Levitas, polainas, chalecos de alabardero, pantalones de gala, faldas, calzones… El Ministerio de Defensa destinará 350.413 euros a la confección de trajes de época a medida y al servicio de sastrería para la adaptación de prendas que componen la uniformidad de la Guardia Real, la unidad interejércitos de las Fuerzas Armadas con base principal en el acuartelamiento de El Pardo (Madrid).

Mediante procedimiento abierto y tramitación ordinaria, la Jefatura de Administración Económica del Cuarto Militar de Su Majestad el Rey y Guardia Real ha publicado en el Boletín Oficial del Estado (BOE) el anuncio de licitación por el que abre plazo para la recepción de ofertas para el suministro de uniformes a fin de cubrir las necesidades de reposición de prendas por deterioro o por incorporación de personal y la realización de arreglos de vestuario durante los dos próximos años. Las empresas tienen hasta el 13 de diciembre para presentar sus propuestas.

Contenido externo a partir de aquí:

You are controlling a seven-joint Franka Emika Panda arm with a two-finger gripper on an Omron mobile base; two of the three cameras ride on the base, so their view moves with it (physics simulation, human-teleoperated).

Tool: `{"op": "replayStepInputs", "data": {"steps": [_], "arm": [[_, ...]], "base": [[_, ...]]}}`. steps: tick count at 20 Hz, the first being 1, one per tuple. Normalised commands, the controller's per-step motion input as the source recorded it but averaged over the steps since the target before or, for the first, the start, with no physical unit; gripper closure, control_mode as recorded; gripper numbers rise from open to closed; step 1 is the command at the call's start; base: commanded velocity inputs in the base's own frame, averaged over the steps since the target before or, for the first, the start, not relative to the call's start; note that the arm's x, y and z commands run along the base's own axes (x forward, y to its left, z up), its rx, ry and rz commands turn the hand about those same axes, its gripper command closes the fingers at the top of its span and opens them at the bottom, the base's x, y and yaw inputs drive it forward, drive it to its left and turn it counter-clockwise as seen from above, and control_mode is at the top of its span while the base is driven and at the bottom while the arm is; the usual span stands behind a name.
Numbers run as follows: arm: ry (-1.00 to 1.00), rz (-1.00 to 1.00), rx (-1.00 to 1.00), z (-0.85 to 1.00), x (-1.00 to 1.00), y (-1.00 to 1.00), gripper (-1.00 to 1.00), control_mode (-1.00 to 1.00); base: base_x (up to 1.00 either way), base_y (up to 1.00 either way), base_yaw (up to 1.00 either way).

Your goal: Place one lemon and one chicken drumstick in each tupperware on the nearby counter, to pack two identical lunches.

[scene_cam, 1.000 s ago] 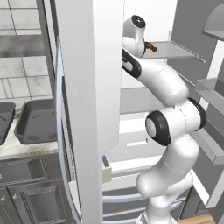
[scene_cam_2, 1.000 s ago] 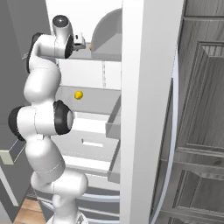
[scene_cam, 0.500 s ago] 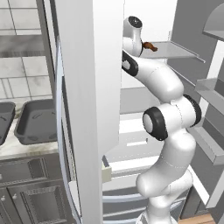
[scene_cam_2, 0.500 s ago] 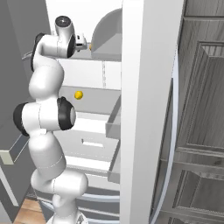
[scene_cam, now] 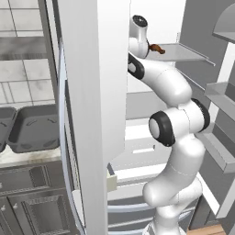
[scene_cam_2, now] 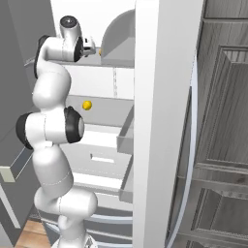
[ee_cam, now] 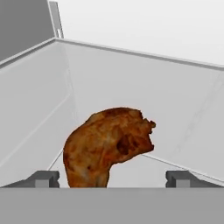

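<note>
A reddish-brown chicken drumstick lies on a white fridge shelf, right in front of my gripper. Its fingertips stand wide apart on either side of the meat, open and not touching it. From the left base view the drumstick sits on the top shelf just past the gripper. A lemon rests on a lower fridge shelf. Two dark grey tupperware trays stand empty on the counter at the left.
The open white fridge door stands between the arm and the counter. Grey shelves line the right side. White drawers sit in the fridge's lower part. Dark cabinets lie below the counter.
The arm's elbow has swung a little to the left while the hand stays at the top shelf by the drumstick. The fingers remain wide apart.
</note>
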Motion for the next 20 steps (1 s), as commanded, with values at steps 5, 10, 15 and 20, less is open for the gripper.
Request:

Atendiendo a los datos de consumo histórico y como mera previsión, la Guardia Real calcula sus necesidades durante los dos próximos dos años en 394 uniformes completos, 250 calzones, 48 levitas, 30 polainas, seis chalecos de alabardero, seis faldas y cuatro pantalones. El organismo licitador expone que no puede establecer “de forma fehaciente” ni el alcance económico ni la cantidad exacta de prendas a adquirir, que vendrán determinados por las necesidades operativas y por la disponibilidad económica de la Guardia Real. En cualquier caso, el límite se establece en 350.413,22 euros.

La prenda más cara es el uniforme de gala de alabardero, con un coste de 1.039,4 € por unidad

Según se detalla en el pliego de cláusulas administrativas por el que se rige el concurso, la prenda a confeccionar más cara es el uniforme de gala de alabardero (formado por Federica, chaleco y polainas), de la que se necesitan dos por ejercicio y cuyo coste unitario se valora en 1.039,4 euros (IVA incluido). Le siguen el uniforme de gala básico y de diario de alabardero, con un precio base de licitación de 347,7 euros y unas necesidades de 195 unidades.

El encargo incluye también por anualidad 125 calzones de diversos tipos (14.020,88 euros); tres chalecos de alabardero (251,38); tres faldas de uniforme de gala básico (194,42); tres levitas de coracero (994,55), 12 del uniforme de gala básico, de batería y de diario de alabardero (2.826,46), seis de gala de motos (1.378,24) y tres de lanceros (744);  dos pantalones de gala básico (224,33) y 15 polainas (702,59 euros).

Además del suministro de uniformes de época a medida, el concurso busca también contratar el servicio de sastrería para realizar diversas tareas de arreglo en el vestuario ya existente, como la adaptación de uniformidad del Ejército de Tierra a la específica de la Guardia Real; la transformación, reparación o adaptación de prendas, y la realización de bordados de divisas. En este caso, los precios oscilan entre los 169,39 euros (más IVA) en que se ha tasado el cambio de la Flor de Lis y las sardinetas de los pífanos –Infantería de Marina– a los 3,44 euros (IVA aparte) del cosido de la tirilla de la levita del uniforme básico de gala.

El criterio de adjudicación será el de la oferta económica más ventajosa para la Administración, con el siguiente desglose de puntos: hasta 70 por la confección y suministro de prendas, 15 por el servicio de sastrería, 10 por el plazo de entrega y cinco como máximo por el plazo que el ofertante proponga para los arreglos.

«Guardar sigilo»

Entre las cláusulas que rigen el concurso se incluye una sobre confidencialidad por la que el adjudicatario queda obligado a “guardar sigilo” sobre el contenido del contrato objeto del expediente.

El pliego de prescripciones técnicas para el servicio de confección de uniformes a medida, de 49 páginas, detalla de forma pormenorizada las características y especificaciones que tienen que reunir las prendas, desde el tipo de tejido, el color, las medidas y formas de sus distintas piezas, la densidad, el peso, la resistencia a la tracción y la pérdida máxima que puede sufrir en el lavado.

Integrada por unos 1.500 militares de las tres armas, los orígenes de la actual Guardia Real se remontan a 1504 con la creación de un cuerpo armado con alabardas tras el atentado fallido sufrido por el rey Fernando el Católico en Barcelona en diciembre de 1492. Esa unidad fue el embrión de las Guardias Españolas, de las más antiguas del mundo.